_Try it:_ Output, word for word, every line from the start of the listing down to and including the line that contains "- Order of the"; include nothing else.

_Data section:_
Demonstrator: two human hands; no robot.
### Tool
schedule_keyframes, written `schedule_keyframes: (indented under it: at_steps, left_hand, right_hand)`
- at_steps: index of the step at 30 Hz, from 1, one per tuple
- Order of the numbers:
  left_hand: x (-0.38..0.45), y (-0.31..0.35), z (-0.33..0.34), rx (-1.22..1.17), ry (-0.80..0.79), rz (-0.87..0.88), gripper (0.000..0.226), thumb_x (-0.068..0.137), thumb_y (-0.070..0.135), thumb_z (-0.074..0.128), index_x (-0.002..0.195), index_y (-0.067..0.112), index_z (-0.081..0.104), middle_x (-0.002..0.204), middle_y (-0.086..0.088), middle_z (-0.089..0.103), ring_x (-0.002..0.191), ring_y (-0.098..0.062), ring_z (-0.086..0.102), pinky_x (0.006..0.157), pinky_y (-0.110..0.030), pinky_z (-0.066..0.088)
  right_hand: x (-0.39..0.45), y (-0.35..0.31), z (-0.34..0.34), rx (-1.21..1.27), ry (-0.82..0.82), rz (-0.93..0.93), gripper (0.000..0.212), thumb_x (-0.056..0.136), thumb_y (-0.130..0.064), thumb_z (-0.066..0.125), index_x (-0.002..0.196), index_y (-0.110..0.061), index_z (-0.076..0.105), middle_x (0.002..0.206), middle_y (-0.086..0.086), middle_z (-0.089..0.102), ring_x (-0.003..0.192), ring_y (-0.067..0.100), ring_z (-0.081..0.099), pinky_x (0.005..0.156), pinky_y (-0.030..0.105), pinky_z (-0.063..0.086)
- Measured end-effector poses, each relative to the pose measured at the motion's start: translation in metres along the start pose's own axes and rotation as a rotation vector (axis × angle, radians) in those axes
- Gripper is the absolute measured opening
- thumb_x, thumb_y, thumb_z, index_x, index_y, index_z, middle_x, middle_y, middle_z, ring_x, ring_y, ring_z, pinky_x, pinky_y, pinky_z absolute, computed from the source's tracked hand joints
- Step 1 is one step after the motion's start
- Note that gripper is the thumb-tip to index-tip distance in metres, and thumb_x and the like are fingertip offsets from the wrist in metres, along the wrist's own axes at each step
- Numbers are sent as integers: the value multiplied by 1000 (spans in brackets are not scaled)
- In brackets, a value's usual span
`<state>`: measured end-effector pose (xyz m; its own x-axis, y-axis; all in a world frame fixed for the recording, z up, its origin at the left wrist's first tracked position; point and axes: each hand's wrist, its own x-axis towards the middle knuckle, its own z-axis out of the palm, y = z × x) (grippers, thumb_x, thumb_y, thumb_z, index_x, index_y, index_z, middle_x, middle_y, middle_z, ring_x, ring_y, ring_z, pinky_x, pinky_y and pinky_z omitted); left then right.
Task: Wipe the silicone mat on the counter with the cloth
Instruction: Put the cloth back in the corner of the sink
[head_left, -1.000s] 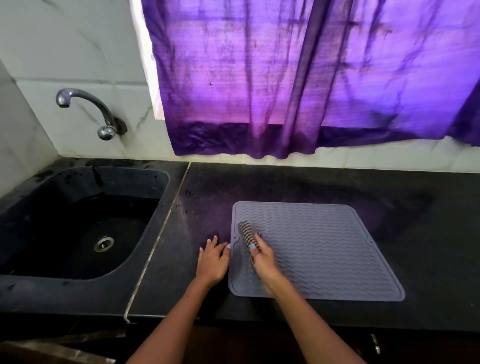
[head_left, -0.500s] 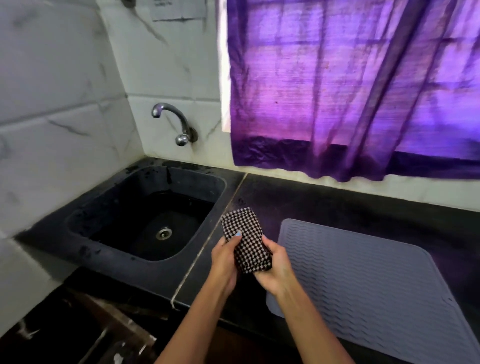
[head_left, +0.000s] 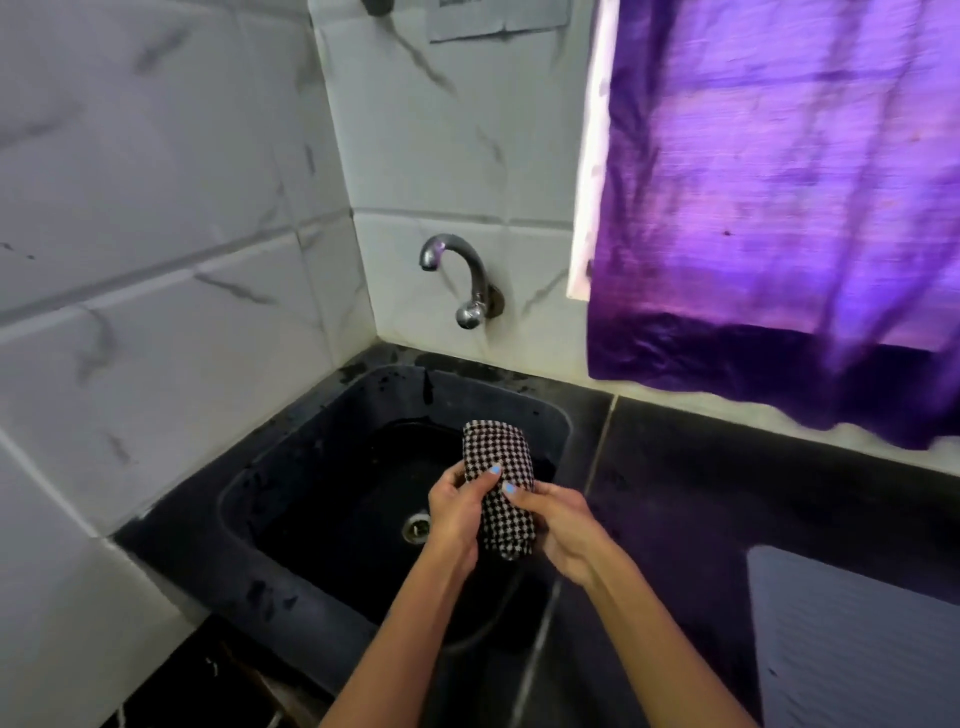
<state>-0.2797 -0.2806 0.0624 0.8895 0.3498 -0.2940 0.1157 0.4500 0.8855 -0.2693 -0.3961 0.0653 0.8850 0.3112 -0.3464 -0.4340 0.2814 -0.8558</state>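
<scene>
A black-and-white checked cloth (head_left: 500, 480), folded into a pad, is held upright over the dark sink (head_left: 322, 488). My left hand (head_left: 453, 512) grips its left side and my right hand (head_left: 563, 525) grips its right side, thumbs on the front. The grey ribbed silicone mat (head_left: 852, 644) lies on the black counter (head_left: 701, 499) at the lower right, partly cut off by the frame edge. Neither hand touches the mat.
A chrome tap (head_left: 460, 275) sticks out of the tiled wall (head_left: 156, 249) above the sink. The drain (head_left: 417, 526) shows in the basin. A purple curtain (head_left: 779, 197) hangs over the counter's back right.
The cloth left the mat and went left. Both hands took hold of it and now hold it over the sink. My view turned left too.
</scene>
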Motion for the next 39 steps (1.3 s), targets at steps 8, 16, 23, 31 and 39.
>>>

_Worked solution:_
Demonstrator: two human hands; no robot.
### Tool
schedule_keyframes, written `schedule_keyframes: (indented under it: at_steps, left_hand, right_hand)`
- at_steps: index of the step at 30 Hz, from 1, one per tuple
- Order of the numbers:

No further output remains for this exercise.